Objectives: United Kingdom (UK) guidelines recommend delaying cervical screening due during pregnancy to 12 weeks postnatal, despite a lack of supporting evidence. This questionnaire-based study aimed to determine the feasibility of a clinical study of cervical screening and urine self-sampling for human papillomavirus (HPV) at 6 weeks postnatal, as pilot work suggested this would improve uptake, if offered at the routine postnatal check-up. 

Methods: Females who were pregnant/recently pregnant were invited to participate in a web-based questionnaire. Questions assessed acceptability of postnatal cervical screening at 6 weeks postnatal, analysed with chi-square, Fisher's exact and Mann–Whitney tests. Free-text responses were coded using the Theoretical Framework of Acceptability (TFA) to conduct a qualitative content analysis. 

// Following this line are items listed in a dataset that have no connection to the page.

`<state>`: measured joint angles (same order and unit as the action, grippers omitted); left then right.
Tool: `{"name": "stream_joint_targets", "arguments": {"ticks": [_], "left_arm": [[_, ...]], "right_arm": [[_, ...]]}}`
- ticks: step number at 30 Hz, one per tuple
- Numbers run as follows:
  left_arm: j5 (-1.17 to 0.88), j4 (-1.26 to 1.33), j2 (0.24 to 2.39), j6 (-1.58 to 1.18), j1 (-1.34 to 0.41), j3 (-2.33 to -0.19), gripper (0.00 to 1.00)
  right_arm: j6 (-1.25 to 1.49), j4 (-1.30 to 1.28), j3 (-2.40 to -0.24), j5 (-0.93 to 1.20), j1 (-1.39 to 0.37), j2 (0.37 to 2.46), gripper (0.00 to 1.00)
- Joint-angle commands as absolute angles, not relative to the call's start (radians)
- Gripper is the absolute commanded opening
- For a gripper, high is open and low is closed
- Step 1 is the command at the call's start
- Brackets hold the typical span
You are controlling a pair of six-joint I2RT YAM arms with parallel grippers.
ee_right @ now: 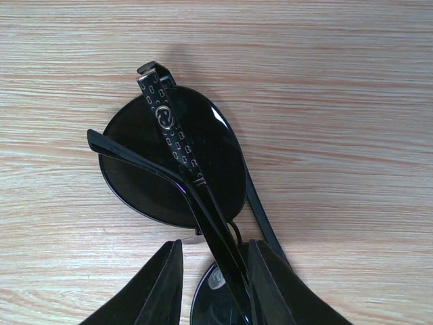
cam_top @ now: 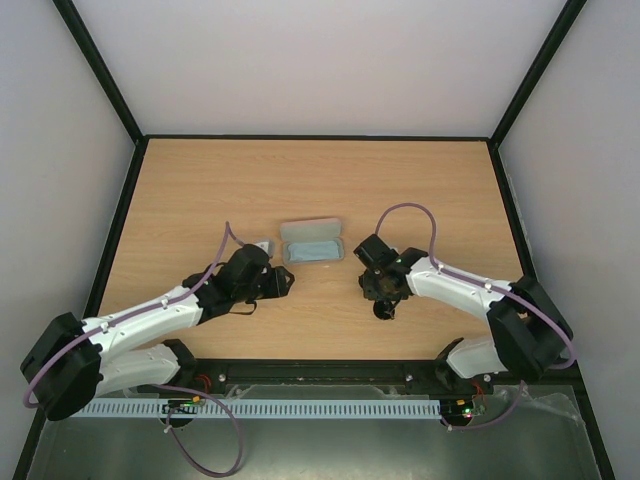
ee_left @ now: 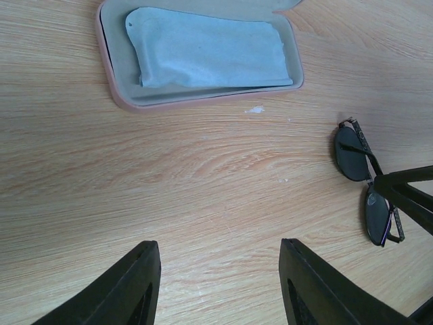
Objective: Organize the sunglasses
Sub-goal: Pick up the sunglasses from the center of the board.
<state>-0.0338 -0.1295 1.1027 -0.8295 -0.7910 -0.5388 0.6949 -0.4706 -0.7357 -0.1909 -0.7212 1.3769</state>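
1. The sunglasses (ee_right: pixel 172 162) have round dark lenses in a thin dark wire frame. One slim temple bears a patterned metal strip with a small round emblem.
2. They lie on the wooden counter (ee_left: pixel 169 189) with both temples crossing over a lens.
3. In the top view the sunglasses (cam_top: pixel 385 309) sit right of centre, towards the near edge, directly beneath the right jaws.
4. The right jaws straddle a temple, which runs between the two fingers (ee_right: pixel 162 291). A sliver of gap shows on one side, so whether they have clamped it cannot be told.
5. The left jaws stand open with nothing between them, low over bare counter. The sunglasses (ee_left: pixel 352 156) are off to their right.
6. A pink case (ee_left: pixel 203 103) lies open farther back, apart from the sunglasses. A light blue cloth (ee_left: pixel 210 51) is spread inside it.
7. The cloth covers most of the case's floor. A small white speck (ee_left: pixel 255 109) lies on the counter just beside the case's rim.
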Motion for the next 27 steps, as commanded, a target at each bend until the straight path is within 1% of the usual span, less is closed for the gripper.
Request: {"name": "stream_joint_targets", "arguments": {"ticks": [1, 10, 14, 19, 23, 27], "left_arm": [[-0.021, -0.152, 1.114, -0.831, -0.785, -0.551, 0.51], [-0.018, -0.158, 1.121, -0.830, -0.785, -0.560, 0.51], [-0.019, -0.154, 1.127, -0.831, -0.785, -0.561, 0.51], [-0.021, -0.150, 1.133, -0.831, -0.785, -0.560, 0.51], [-0.024, -0.147, 1.138, -0.831, -0.785, -0.562, 0.50], [-0.026, -0.144, 1.140, -0.831, -0.785, -0.562, 0.51]], "right_arm": [[0.682, -0.486, -0.729, -0.201, -0.719, 1.403, 0.26], [0.680, -0.483, -0.729, -0.219, -0.718, 1.442, 0.21], [0.682, -0.484, -0.729, -0.232, -0.718, 1.438, 0.16], [0.692, -0.508, -0.736, -0.261, -0.717, 1.432, 0.15], [0.706, -0.530, -0.745, -0.278, -0.717, 1.428, 0.18], [0.714, -0.543, -0.751, -0.280, -0.718, 1.416, 0.25]]}}
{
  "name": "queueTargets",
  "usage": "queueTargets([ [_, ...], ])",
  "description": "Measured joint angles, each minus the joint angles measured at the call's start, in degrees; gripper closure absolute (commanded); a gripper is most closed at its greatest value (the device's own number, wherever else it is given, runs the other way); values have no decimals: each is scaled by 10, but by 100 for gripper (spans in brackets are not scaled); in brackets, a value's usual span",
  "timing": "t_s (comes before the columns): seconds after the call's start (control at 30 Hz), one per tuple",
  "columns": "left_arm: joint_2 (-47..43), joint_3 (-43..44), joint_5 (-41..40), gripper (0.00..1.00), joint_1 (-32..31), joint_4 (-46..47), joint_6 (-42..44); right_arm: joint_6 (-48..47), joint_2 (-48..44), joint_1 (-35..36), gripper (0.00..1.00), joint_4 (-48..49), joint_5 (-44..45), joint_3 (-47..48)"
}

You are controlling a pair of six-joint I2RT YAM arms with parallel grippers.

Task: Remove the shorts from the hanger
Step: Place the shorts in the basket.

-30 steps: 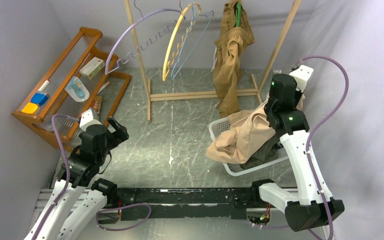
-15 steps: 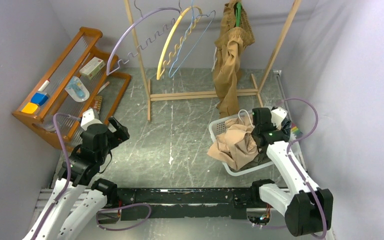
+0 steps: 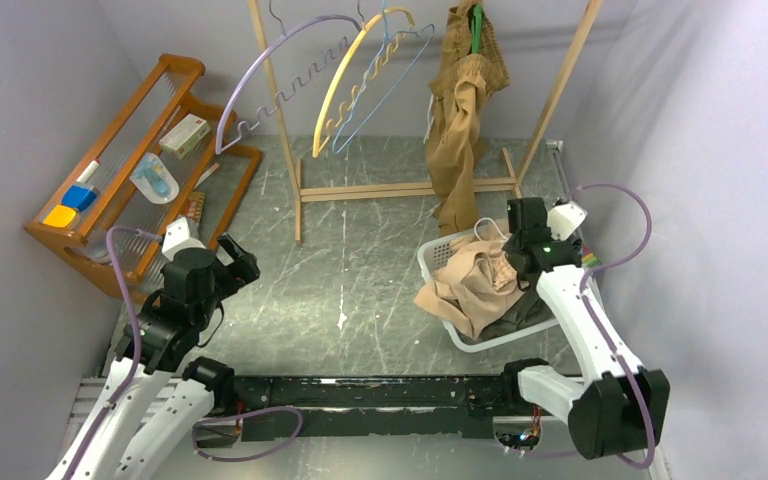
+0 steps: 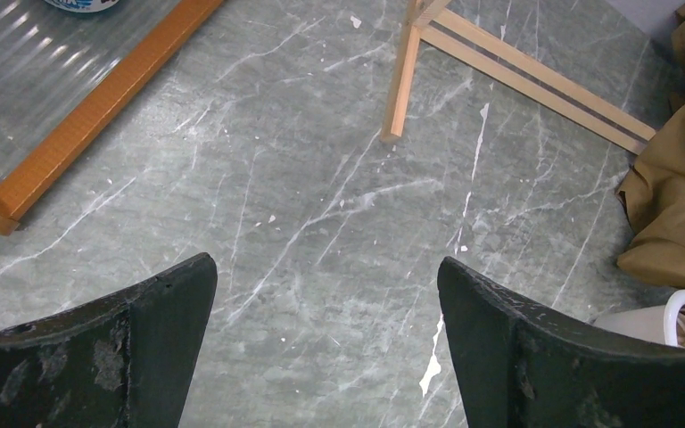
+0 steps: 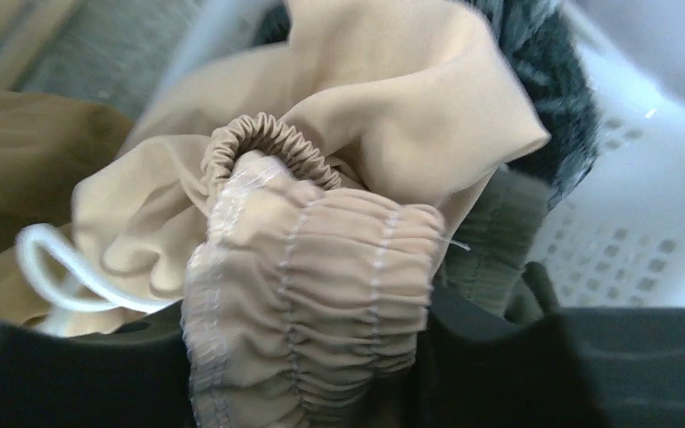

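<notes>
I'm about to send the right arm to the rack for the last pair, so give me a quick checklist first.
1. Beige shorts in the basket: ok, one edge over the rim.
2. Right hand clear of the waistband: not ok, the elastic sits between its jaws.
3. Right hand fully open: cannot tell.
4. Left hand open, empty: ok.
5. Brown shorts on the green hanger: ok.
</notes>
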Motion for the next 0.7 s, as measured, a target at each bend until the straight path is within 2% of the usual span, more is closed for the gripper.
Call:
queueTargets([
  [0.03, -1, 0, 2, 2, 0, 0, 1, -5, -12, 0, 28, -13, -1, 17],
  [0.07, -2, 0, 3, 2, 0, 0, 2, -11, -24, 0, 20, -23, -2, 36],
  [0.27, -5, 0, 10, 2, 0, 5, 8, -52, -85, 0, 15, -58, -39, 126],
  [0.33, -6, 0, 13, 2, 0, 6, 10, -54, -93, 0, 15, -76, -54, 140],
  [0.47, -10, 0, 20, 2, 0, 9, 14, -64, -108, 0, 23, -107, -103, 154],
  [0.5, -12, 0, 22, 2, 0, 10, 15, -72, -119, -1, 25, -108, -133, 153],
  [0.6, -15, 0, 27, 2, 0, 12, 17, -88, -151, -1, 38, -89, -236, 143],
  [0.7, -15, 0, 32, 2, 0, 13, 21, -89, -170, 2, 40, -50, -349, 100],
])
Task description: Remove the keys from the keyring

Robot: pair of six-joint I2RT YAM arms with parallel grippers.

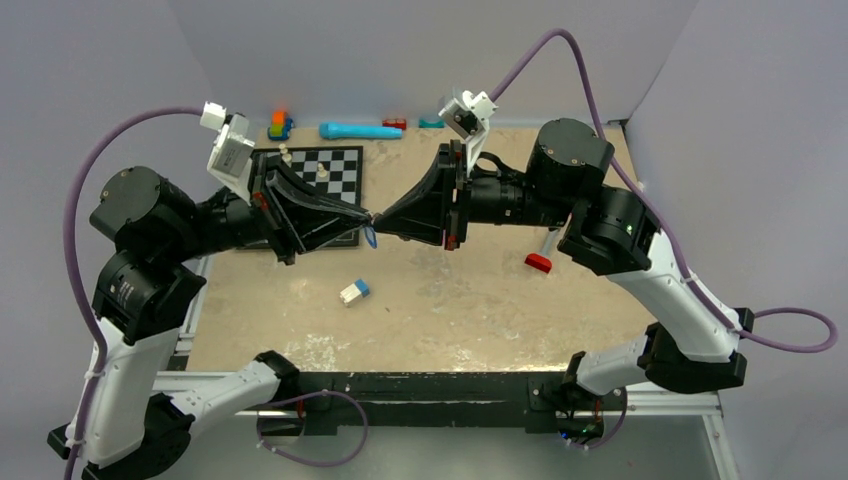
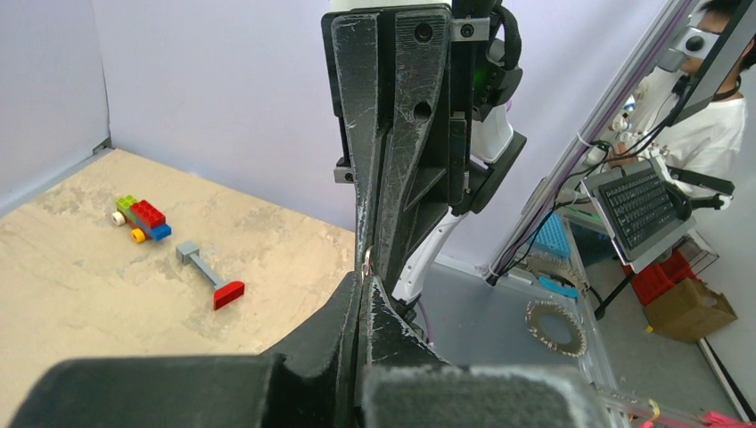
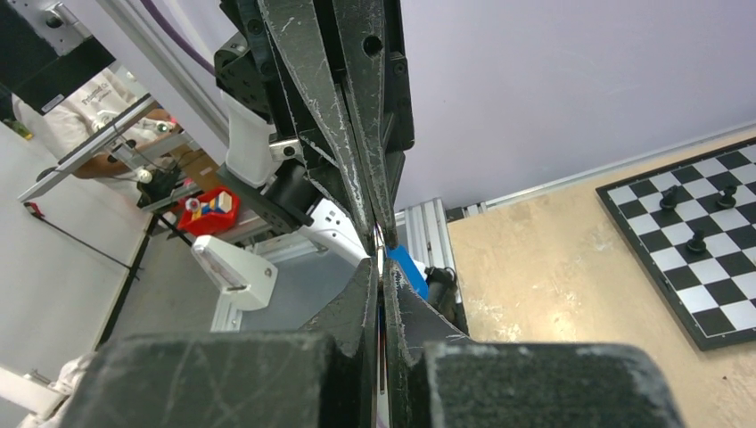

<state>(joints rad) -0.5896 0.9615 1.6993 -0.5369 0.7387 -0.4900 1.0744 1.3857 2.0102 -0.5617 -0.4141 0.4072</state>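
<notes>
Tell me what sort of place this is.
Most likely a robotics lab test cell: plain partition walls box in the tabletop, a person is by a keyboard just outside, and the props are toys such as a chessboard and brick car.

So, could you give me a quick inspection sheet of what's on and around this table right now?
Surface: tan table, scuffed with pale patches.
Job's things: keys held in the air between the gripper tips; blue head shows, ring too small to see.
Clutter: chessboard, white-and-blue block, red-tipped tool, toy brick car, cyan stick.
Grippers: left gripper and right gripper shut, tip to tip on the keys.
Cables: purple cables loop from both wrists.
Surroundings: grey walls; person at a keyboard beyond the frame.
</notes>
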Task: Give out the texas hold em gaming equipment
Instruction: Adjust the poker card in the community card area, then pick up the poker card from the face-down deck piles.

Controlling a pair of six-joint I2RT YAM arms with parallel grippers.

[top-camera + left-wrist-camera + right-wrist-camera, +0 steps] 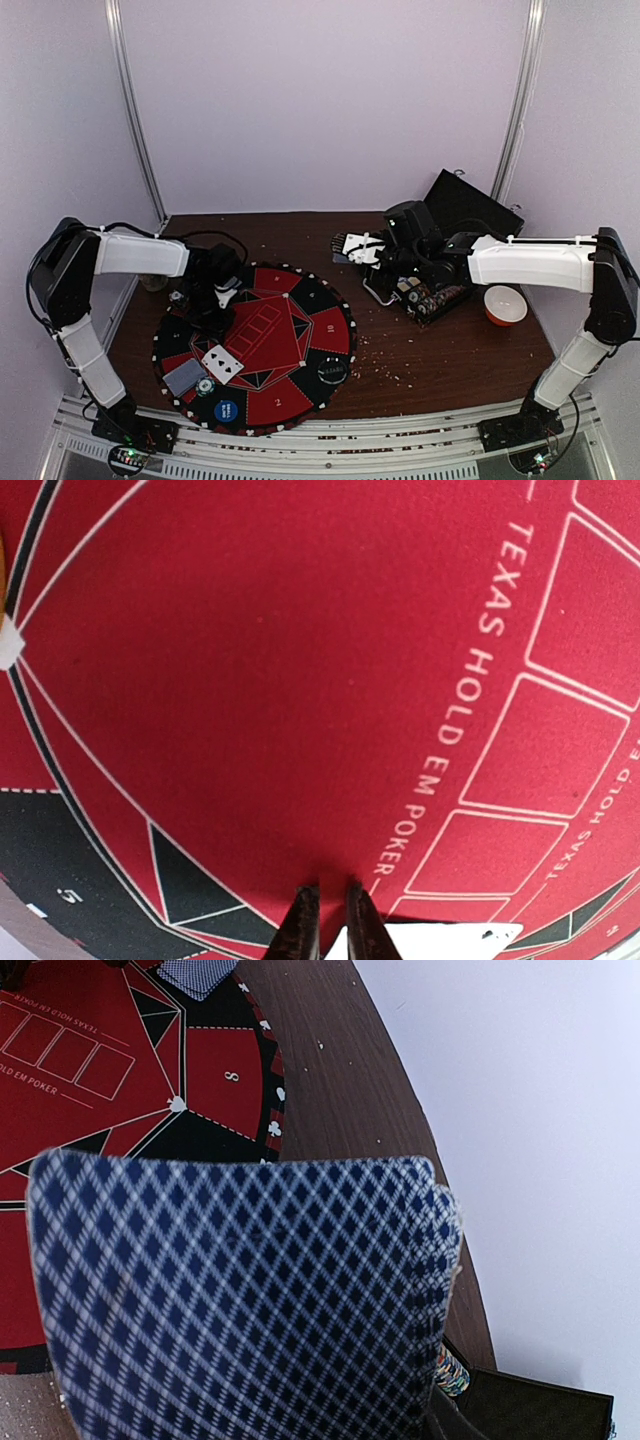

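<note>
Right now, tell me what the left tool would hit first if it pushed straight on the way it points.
Probably the red mat, close below the left tool, beside the white card; depth is unclear.

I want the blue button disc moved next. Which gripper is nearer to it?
Left. The left gripper hangs over the mat, just beyond the blue button disc; the right gripper is off the mat, far right, holding the card deck.
</note>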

Results: Among the 454 participants, 266 (58.6%) would be more likely to undergo cervical screening if offered at 6 weeks postnatal, and an even higher proportion expressed increased willingness if urine self-sampling were offered (n = 338; 74.4%). Two-thirds (308/454; 67.8%) would be willing to be screened at 6 weeks postnatal for a research study and 356/454 (78.4%) if it would be limited only to urine self-sampling. When considering screening modality, over half (245/454; 54%) would prefer urine self-sampling to cervical screening, although a fifth (93/454; 21%) preferred conventional sampling. Free-text responses were provided by 279 participants, and these highlighted that affective attitude and burden TFA constructs underpinned prospective acceptability of having screening at 6 weeks postnatal. 

Conclusions: Offering cervical screening at the 6-week postnatal check-up has potential to increase cervical screening participation. Most participants would be interested in taking part in the research. The feasibility of screening at 6 weeks postnatal and concurrent acceptability should be tested in pilot clinical studies.

Original languageEnglish
Article number09691413251358626
Number of pages11
JournalJournal of Medical Screening
Early online date21 Jul 2025
DOIs
Publication statusE-pub ahead of print - 21 Jul 2025

Bibliographical note

Publisher Copyright:
© The Author(s) 2025. This article is distributed under the terms of the Creative Commons Attribution 4.0 License (https://creativecommons.org/licenses/by/4.0/) which permits any use, reproduction and distribution of the work without further permission provided the original work is attributed as specified on the SAGE and Open Access page (https://us.sagepub.com/en-us/nam/open-access-at-sage).

UN SDGs

This output contributes to the following UN Sustainable Development Goals (SDGs)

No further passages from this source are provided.